I. Introduction. II, Animal electricity, mesmerism, Swedenborgianism and phrenology all had a bearing on ideas of the supernatural. Of particular importance were studies by Ferriar and Hibbert which accounted for apparitions on the basis of sensory distortion. III. The identifying feature of Gothic literature is exoticism. It flourished for a relatively brief period, and its extension into the nineteenth century has been exaggerated. IV. Works by Godwin,
Mary Shelley, Hogg and De Quincey show the unusually
intense concentration on the narrator affecting the
stability of his fictional world. V. The short stories in Blackwood’s in the 1820s and 1830s portray consciousness in extremity, often accompanied by sensory distortion. Victorian ghost stories (as represented by Le Fanu) are often a development of this tendency. VI. Specific narrative patterns and situations are seen as appropriate to the depiction of the supernatural.
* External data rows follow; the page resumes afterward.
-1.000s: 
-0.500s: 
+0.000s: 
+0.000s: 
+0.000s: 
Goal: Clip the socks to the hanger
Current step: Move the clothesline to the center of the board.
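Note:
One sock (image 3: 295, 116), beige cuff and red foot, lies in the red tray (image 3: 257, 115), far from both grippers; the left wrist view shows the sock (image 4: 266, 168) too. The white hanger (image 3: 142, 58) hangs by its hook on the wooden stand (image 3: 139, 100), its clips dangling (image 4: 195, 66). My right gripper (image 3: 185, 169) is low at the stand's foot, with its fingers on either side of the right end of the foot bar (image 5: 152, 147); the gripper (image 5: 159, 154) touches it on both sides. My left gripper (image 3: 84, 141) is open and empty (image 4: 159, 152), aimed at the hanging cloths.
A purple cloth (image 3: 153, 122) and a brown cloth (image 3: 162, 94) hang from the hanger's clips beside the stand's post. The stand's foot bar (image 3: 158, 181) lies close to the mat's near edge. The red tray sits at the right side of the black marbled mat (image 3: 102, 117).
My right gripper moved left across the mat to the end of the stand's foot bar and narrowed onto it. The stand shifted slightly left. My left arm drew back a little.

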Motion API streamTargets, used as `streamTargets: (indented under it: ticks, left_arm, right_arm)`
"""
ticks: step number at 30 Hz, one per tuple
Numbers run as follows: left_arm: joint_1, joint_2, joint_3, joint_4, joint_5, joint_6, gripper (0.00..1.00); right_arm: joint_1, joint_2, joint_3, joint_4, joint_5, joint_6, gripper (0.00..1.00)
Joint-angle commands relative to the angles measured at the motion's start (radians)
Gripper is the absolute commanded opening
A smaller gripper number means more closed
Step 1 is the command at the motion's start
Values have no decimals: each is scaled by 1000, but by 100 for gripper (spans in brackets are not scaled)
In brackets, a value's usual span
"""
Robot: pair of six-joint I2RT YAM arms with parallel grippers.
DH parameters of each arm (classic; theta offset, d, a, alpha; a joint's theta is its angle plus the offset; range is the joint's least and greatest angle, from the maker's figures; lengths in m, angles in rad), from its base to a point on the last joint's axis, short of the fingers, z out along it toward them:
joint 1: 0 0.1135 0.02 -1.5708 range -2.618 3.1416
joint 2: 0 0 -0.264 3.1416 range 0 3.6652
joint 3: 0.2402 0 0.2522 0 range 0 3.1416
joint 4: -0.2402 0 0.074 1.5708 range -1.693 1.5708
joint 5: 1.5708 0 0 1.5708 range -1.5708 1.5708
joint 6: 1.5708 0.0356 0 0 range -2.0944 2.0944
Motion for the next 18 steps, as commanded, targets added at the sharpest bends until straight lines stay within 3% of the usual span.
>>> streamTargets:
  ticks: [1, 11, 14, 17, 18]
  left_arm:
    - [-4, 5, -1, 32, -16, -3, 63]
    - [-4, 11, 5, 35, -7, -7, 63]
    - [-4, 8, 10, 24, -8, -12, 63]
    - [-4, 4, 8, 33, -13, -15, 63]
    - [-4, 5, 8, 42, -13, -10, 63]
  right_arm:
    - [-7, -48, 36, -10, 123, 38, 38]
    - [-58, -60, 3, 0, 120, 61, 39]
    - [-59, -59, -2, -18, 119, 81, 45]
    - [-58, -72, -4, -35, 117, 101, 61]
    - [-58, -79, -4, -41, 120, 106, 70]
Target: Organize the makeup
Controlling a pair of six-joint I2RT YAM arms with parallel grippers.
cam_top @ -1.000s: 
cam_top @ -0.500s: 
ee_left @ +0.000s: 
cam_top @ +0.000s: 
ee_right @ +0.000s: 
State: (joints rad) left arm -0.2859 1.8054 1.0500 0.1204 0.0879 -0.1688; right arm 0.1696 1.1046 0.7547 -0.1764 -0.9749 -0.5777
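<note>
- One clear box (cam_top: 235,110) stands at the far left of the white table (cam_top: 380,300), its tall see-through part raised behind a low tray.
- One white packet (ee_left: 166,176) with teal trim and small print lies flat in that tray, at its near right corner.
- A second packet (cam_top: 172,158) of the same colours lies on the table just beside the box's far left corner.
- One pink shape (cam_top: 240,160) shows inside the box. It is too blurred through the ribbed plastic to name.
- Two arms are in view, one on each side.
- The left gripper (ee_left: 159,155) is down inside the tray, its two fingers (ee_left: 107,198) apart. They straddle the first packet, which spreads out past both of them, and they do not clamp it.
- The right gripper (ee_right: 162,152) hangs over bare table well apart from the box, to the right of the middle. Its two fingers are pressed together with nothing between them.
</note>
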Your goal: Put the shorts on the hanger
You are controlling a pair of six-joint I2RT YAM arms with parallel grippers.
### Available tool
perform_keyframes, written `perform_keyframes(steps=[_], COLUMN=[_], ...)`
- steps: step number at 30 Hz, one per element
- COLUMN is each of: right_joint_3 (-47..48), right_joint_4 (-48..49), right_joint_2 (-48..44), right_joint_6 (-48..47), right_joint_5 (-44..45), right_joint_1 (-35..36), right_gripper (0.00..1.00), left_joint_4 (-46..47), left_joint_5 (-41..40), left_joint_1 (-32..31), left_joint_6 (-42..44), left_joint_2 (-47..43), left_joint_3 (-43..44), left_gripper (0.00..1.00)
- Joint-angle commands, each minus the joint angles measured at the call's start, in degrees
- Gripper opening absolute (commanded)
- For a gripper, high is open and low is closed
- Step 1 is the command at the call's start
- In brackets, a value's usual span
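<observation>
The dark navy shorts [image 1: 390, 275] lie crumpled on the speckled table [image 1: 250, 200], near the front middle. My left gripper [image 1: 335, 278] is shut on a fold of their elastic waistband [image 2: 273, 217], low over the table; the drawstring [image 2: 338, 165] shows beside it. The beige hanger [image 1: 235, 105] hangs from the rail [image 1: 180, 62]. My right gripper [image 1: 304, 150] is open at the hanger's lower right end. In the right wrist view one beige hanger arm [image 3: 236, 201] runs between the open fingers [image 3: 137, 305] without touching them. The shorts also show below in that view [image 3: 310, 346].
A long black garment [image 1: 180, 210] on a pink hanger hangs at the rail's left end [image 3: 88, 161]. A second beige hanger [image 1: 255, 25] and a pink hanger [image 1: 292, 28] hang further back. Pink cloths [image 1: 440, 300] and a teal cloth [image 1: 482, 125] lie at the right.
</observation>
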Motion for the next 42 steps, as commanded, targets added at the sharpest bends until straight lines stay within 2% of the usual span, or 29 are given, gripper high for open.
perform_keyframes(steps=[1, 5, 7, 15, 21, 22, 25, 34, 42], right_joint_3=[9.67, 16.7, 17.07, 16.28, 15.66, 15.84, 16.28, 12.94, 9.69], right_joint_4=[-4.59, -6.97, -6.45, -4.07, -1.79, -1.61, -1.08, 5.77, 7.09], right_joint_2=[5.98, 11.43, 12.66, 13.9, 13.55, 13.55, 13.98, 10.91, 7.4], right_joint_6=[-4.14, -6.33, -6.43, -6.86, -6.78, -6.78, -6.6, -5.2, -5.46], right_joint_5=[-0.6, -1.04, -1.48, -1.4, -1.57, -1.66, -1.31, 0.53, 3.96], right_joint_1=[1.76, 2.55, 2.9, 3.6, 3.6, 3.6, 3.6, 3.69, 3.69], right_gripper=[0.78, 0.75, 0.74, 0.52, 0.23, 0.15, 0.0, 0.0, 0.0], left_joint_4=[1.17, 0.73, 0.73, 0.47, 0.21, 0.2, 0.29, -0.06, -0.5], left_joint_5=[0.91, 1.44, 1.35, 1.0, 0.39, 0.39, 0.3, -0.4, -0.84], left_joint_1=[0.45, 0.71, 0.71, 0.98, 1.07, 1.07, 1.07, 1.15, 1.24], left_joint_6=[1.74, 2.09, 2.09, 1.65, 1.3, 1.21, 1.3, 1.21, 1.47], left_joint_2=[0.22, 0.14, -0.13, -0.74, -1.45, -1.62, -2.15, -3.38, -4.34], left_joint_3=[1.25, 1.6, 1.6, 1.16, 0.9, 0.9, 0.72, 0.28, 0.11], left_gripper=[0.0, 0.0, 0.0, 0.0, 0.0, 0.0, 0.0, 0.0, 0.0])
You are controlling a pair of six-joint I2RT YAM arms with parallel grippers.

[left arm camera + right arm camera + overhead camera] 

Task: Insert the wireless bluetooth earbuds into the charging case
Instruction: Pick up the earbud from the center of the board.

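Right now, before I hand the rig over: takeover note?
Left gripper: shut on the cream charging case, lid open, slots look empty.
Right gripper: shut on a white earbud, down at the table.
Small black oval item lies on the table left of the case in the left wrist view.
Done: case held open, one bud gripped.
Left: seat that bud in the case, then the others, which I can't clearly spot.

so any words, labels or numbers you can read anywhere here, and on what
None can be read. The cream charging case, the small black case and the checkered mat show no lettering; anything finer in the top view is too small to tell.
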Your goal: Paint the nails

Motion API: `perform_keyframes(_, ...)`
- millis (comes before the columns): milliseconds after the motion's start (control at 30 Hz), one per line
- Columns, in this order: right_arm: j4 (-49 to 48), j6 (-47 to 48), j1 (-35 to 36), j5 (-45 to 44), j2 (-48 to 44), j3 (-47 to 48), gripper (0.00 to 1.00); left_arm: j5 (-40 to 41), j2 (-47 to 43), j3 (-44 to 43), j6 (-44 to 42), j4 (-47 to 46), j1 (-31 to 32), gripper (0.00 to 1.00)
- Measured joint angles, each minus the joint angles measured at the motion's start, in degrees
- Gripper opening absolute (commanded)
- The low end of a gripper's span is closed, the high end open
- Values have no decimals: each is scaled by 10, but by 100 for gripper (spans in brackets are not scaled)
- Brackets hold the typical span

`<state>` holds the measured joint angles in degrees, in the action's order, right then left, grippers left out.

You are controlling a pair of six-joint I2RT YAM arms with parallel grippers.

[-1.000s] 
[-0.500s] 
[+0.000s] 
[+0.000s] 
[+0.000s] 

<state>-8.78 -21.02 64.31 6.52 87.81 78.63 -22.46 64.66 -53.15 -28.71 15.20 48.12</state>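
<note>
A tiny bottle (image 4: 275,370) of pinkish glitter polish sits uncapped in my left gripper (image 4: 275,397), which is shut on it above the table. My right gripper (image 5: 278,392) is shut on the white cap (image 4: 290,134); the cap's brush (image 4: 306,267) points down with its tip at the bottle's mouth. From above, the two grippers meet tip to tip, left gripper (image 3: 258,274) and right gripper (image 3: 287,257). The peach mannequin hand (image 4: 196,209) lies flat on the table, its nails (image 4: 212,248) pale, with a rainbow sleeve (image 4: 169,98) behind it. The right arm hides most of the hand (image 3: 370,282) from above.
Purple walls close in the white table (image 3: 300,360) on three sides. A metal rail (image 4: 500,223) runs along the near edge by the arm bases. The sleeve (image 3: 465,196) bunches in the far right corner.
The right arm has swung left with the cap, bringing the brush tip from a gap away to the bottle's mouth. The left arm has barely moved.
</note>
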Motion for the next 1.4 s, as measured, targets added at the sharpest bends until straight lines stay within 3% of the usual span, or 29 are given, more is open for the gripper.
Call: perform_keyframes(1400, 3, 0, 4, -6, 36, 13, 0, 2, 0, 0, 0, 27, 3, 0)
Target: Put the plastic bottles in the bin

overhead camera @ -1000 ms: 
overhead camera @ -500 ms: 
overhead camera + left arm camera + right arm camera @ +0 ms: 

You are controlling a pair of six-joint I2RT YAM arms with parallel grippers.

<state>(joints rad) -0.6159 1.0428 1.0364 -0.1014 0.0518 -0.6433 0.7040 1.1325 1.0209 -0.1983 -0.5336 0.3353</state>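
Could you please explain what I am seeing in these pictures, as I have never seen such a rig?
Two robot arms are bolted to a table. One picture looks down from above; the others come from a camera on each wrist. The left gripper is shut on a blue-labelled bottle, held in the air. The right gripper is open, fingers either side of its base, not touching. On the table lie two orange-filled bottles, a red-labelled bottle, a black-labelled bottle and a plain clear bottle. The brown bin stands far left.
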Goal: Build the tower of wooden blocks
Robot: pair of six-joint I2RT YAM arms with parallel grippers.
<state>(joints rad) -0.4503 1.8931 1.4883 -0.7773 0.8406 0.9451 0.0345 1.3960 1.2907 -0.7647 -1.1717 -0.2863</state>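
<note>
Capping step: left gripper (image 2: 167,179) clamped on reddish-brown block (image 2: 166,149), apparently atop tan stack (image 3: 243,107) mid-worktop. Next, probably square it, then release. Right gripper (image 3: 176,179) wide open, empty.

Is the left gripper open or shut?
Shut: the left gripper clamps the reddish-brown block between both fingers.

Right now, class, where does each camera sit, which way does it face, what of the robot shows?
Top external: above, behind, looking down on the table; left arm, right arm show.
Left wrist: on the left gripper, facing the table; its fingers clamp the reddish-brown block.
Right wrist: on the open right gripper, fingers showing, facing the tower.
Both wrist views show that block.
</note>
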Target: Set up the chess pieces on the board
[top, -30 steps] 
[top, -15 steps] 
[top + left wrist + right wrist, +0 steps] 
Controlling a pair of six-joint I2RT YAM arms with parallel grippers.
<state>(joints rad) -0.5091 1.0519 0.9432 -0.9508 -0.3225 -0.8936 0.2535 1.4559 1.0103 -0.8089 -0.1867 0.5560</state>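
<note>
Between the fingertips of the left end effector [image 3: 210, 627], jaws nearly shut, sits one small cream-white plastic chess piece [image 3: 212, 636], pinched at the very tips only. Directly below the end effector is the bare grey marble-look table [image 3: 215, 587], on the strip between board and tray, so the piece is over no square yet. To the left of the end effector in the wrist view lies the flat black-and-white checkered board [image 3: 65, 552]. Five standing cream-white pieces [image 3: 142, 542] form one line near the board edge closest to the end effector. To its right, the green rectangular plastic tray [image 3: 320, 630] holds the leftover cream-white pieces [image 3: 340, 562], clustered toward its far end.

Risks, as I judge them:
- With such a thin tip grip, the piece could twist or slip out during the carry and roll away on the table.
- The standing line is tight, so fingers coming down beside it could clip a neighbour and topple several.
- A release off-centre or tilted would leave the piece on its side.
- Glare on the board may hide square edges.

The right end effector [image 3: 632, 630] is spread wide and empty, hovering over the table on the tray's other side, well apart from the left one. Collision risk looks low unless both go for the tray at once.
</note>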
The characteristics identified above are employed by the mainstream novelists of the mid-nineteenth century. VII. Bulwer’s Falkland. Eugene Aram and A Strange Storv show the range of possibilities. IX. In Oliver Twist the supernatural reference is used for specific local effect; in Great Expectations and Our Mutual
Friend it informs the larger structures. X. In Jane Eyre and Villette it keys the intensified experiences of the heroines. XI. Wilkie Collins in his mystery novels uses the possibility of the supernatural to increase the number of factors to be eliminated in arriving at a solution. XII. The supernatural reference is similarly present in Le Fanu's Wylder's Hand, while in Uncle Silas it is basic to the exploitation of Maud as a vehicle for terror.
XIII. "The Lifted Veil" shows George Eliot's awareness of narrative methods which later, in Felix Holt, underpin her treatment of man's moral condition.
XIV. The late 1860s saw a change in general attitudes to the supernatural, but, as Heart of Darkness illustrates, the techniques of the solipsistic supernatural story had partly anticipated modernist fiction.